Datasets in Apache Spark | Part 1

In my previous post I have talked about Apache Spark. We have also built an application for counting the number of words in a file, which is the hello world equivalent of the big data world.

Apache spark Java Logo’s

It has been over 18 months since that article and spark has changed quite a lot in this time. A new major release of spark, which is spark-2.0 came out and now the latest version is 2.2.1 And with a new version comes new API’s and improvements. In-fact the first thing you’ll probably notice is that, you don’t need to create SparkContext or JavaSparkContext objects anymore. The various context and configurations have been put together into a new class SparkSession. You can still access the SparkContext or the SqlContext from the SparkSession object itself. So, you’ll be starting your programs with this now:

            SparkSession spark = SparkSession.builder().appName("Freblogg-Spark").master("local").getOrCreate();

And you can use this spark variable the way you’d use other context variables.

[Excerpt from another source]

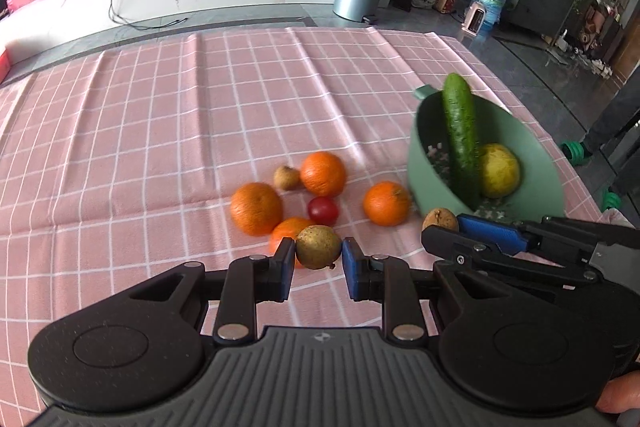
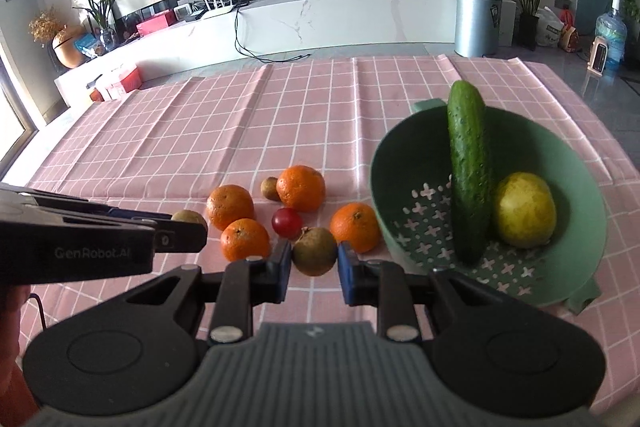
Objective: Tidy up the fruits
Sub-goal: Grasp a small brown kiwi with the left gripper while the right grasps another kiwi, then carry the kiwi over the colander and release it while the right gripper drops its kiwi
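While the left gripper [image 1: 319,259] is pinching one small brown fruit [image 1: 318,247] between its pads, the right gripper [image 2: 314,261] is clamping another brown fruit [image 2: 315,251] — both just left of the green colander [image 2: 576,227], which is holding a cucumber [image 2: 470,171] and a yellow pear [image 2: 525,209]; oranges [image 2: 301,187] are lying beside it.

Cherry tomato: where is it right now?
The cherry tomato lies on the pink cloth mid-cluster, ringed by four oranges, left of the green colander and just beyond the right gripper.
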Tool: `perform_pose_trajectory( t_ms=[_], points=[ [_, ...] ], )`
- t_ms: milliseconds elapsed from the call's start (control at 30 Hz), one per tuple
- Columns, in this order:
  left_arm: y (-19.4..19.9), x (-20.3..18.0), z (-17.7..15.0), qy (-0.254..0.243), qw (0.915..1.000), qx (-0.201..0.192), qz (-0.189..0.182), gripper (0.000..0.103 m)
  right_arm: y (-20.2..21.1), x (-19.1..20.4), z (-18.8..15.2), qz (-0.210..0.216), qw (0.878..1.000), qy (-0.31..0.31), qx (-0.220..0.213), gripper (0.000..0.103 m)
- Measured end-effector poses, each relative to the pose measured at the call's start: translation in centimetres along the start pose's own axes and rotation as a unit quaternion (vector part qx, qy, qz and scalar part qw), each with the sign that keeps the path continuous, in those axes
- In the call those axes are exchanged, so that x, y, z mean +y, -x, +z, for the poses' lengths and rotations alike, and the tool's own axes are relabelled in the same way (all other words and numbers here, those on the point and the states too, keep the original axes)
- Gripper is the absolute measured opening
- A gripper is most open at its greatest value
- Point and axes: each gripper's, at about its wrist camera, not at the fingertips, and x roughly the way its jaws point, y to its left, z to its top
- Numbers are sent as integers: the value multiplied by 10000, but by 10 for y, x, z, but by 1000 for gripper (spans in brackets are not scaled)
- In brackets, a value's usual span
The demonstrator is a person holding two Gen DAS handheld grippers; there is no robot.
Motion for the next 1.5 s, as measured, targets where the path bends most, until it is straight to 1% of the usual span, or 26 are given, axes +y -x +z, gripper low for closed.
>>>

Another change in Spark 2.0 is that, there is a heavy emphasis on the usage of Dataset API’s, and for a good reason. Datasets are more performant and memory efficient than RDD’s. RDD (Resilient Distributed Datasets) have been pushed to second place now. You can still use RDD’s if you want but Datasets are the preferred API. In fact, datasets have some nice convenience methods that we can use them for even unstructured data like text as well. Let’s generate some cool lipsum from Malevole. It looks something like this:

            Ulysses, Ulysses - Soaring through all the galaxies. In search of Earth, flying in to the night. Ulysses, Ulysses - Fighting evil 
and tyranny, with all his power, and with all of his might. Ulysses - no-one else can do the things you do. Ulysses - like a bolt of
thunder from the blue. Ulysses - always fighting all the evil forces bringing peace and justice to all....

Now, you might try to use an RDD to read this, but let’s see what we can do with Datasets.

            Dataset<String> lipsumDs = spark.read().textFile("fake-text.txt");
lipsumDs.show(5);

Here we are reading the text file using the spark object we created earlier and that gives us a Dataset<String> lipsumDs. The show() method on the dataset object prints the dataset. And we get the following output:

            +--------------------+
|               value|
+--------------------+
|Ulysses, Ulysses ...|
|Ulysses, Ulysses ...|
| no-one else can ...|
|  always fighting...|
|                    |
+--------------------+

What we see here are the lines of the text file. Each line in the file is now a row in the Dataset. There are now a rich set of functions available to you in Datasets which weren’t in RDD’s. You can do filters on the rows for certain words, do a count on the table, perform groupBy operations, etc. all like you would on a Database table. For a full list of all the available operations on Dataset, read this: Dataset: Spark Documentation.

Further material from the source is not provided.